Digital anthropology is a developing field which studies the relationship between humans and digital-era technology. It aims to consider arguments in terms of ethical and societal scopes, rather than simply observing technological changes. Brian Solis, a digital analyst and anthropologist, stated in 2018, "we've become digital addicts: it's time to take control of technology and not let tech control us".

Digital sociology
Digital sociology explores how people use digital media using several research methodologies, including surveys, interviews, focus groups, and ethnographic research. It intersects with digital anthropology, and studies cultural geography. It also investigates longstanding concerns, and contexts around young people's overuse of "these technologies, their access to online pornography, cyber bullying or online sexual predation".

A 2012 cross-sectional sociological study in Turkey showed differences in patterns of internet use that related to levels of religiosity in 2,698 subjects. With increasing religiosity, negative attitudes towards internet use increased. Highly religious people showed different motivations for internet use, predominantly searching for information. A study of 1,296 Malaysian adolescent students found an inverse relationship between religiosity and internet addiction tendency in females, but not males.

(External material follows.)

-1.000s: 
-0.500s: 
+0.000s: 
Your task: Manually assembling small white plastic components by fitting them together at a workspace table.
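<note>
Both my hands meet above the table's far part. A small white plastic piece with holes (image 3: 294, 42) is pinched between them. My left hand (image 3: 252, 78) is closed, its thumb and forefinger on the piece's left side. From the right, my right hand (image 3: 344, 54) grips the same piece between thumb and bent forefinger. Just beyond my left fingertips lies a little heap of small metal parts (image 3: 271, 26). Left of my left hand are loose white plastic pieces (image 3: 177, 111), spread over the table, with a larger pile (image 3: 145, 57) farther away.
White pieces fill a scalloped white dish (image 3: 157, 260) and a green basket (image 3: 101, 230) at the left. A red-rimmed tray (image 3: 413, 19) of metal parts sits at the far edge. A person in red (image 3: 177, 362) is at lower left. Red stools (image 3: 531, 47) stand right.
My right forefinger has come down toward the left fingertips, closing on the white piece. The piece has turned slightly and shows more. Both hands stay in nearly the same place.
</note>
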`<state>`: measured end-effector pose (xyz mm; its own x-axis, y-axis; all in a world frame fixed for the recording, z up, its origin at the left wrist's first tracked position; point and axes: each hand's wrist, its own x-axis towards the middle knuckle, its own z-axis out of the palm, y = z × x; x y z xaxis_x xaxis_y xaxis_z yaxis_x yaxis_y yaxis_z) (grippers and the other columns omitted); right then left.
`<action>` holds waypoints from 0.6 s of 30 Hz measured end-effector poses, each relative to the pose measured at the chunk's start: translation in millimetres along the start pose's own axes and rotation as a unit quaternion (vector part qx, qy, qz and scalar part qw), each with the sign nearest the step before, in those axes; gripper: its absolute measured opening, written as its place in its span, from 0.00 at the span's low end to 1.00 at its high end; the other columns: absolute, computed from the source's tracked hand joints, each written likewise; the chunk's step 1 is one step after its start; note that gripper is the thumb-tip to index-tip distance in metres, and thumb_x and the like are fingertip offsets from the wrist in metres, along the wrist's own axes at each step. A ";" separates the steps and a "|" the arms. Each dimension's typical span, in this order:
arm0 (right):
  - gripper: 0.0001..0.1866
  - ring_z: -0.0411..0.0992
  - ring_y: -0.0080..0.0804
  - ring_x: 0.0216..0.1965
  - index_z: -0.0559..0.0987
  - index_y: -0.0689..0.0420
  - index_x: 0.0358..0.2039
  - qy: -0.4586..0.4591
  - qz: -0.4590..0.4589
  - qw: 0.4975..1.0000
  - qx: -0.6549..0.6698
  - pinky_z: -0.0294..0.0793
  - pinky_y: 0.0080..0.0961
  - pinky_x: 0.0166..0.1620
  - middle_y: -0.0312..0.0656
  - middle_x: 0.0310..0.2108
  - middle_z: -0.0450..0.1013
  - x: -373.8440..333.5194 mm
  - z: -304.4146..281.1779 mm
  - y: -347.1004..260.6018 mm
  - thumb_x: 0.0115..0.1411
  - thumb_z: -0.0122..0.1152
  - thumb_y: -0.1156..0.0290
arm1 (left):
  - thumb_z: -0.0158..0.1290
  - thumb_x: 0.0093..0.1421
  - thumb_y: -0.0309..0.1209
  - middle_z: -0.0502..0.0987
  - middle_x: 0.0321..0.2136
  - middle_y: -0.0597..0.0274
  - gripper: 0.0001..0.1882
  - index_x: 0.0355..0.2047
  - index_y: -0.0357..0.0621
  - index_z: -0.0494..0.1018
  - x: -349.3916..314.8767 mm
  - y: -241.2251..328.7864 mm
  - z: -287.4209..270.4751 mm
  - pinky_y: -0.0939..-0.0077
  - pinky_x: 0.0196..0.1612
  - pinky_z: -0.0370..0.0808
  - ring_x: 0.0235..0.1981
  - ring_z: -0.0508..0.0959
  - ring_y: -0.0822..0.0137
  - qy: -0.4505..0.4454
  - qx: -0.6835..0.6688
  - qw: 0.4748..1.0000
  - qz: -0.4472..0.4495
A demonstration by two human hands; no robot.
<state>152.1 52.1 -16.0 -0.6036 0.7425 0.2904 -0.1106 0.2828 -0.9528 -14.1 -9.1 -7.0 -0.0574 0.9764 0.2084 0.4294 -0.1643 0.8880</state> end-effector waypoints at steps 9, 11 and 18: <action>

A 2018 review published in Nature considered that young people may have different experiences online, depending on their socio-economic background, noting lower-income youths may spend up to three hours more per day using digital devices, compared to higher-income youths. They theorised that lower-income youths, who are already vulnerable to mental illness, may be more passive in their online engagements, being more susceptible to negative feedback online, with difficulty self-regulating their digital media use. It concluded that this may be a new form of digital divide between at-risk young people and other young people, pre-existing risks of mental illness becoming amplified among the already vulnerable population.

Neuroscience
Dar Meshi and colleagues noted in 2015 that  are beginning to capitalise on the ubiquity of social media use to gain novel insights about social cognitive processes". A 2018 neuroscientific review published in Nature found the density of the amygdala, a brain region involved in emotional processing, is related to the size of both offline and online social networks in adolescents. They considered that this and other evidence "suggests an important interplay between actual social experiences, both offline and online, and brain development". The authors postulated that social media may have benefits, namely social connections with other people, as well as managing impressions people have of other people such as "reputation building, impression management, and online self-presentation". It identified "adolescence [as] a tipping point in development for how social media can influence their self-concept and expectations of self and others", and called for further study into the neuroscience behind digital media use and brain development in adolescence. Although brain-imaging modalities are under study, neuroscientific findings in individual studies often fail to be replicated in future studies, similar to other behavioural addictions; as of 2017, the exact biological or neural processes that could lead to excessive digital media use are unknown.

Impact on cognition
There is research and development about the cognitive impacts of smartphones and digital technology. A group reported that, contrary to widespread belief, scientific evidence doesn't show that these technologies harm biological cognitive abilities and that they instead only change predominant ways of cognition – such as a reduced need to remember facts or conduct mathematical calculations by pen and paper outside contemporary schools. However, some activities – like reading novels – that require long focused attention-spans and don't feature ongoing rewarding stimulation may become more challenging in general. How extensive online media usage impacts cognitive development in youth is under investigation and impacts may substantially vary by the way and which technologies are being used – such as which and how digital media platforms are being used – and how these are designed. Impacts may vary to a degree such studies have not yet taken into account and may be modulatable by the design, choice and use of technologies and platforms, including by the users themselves.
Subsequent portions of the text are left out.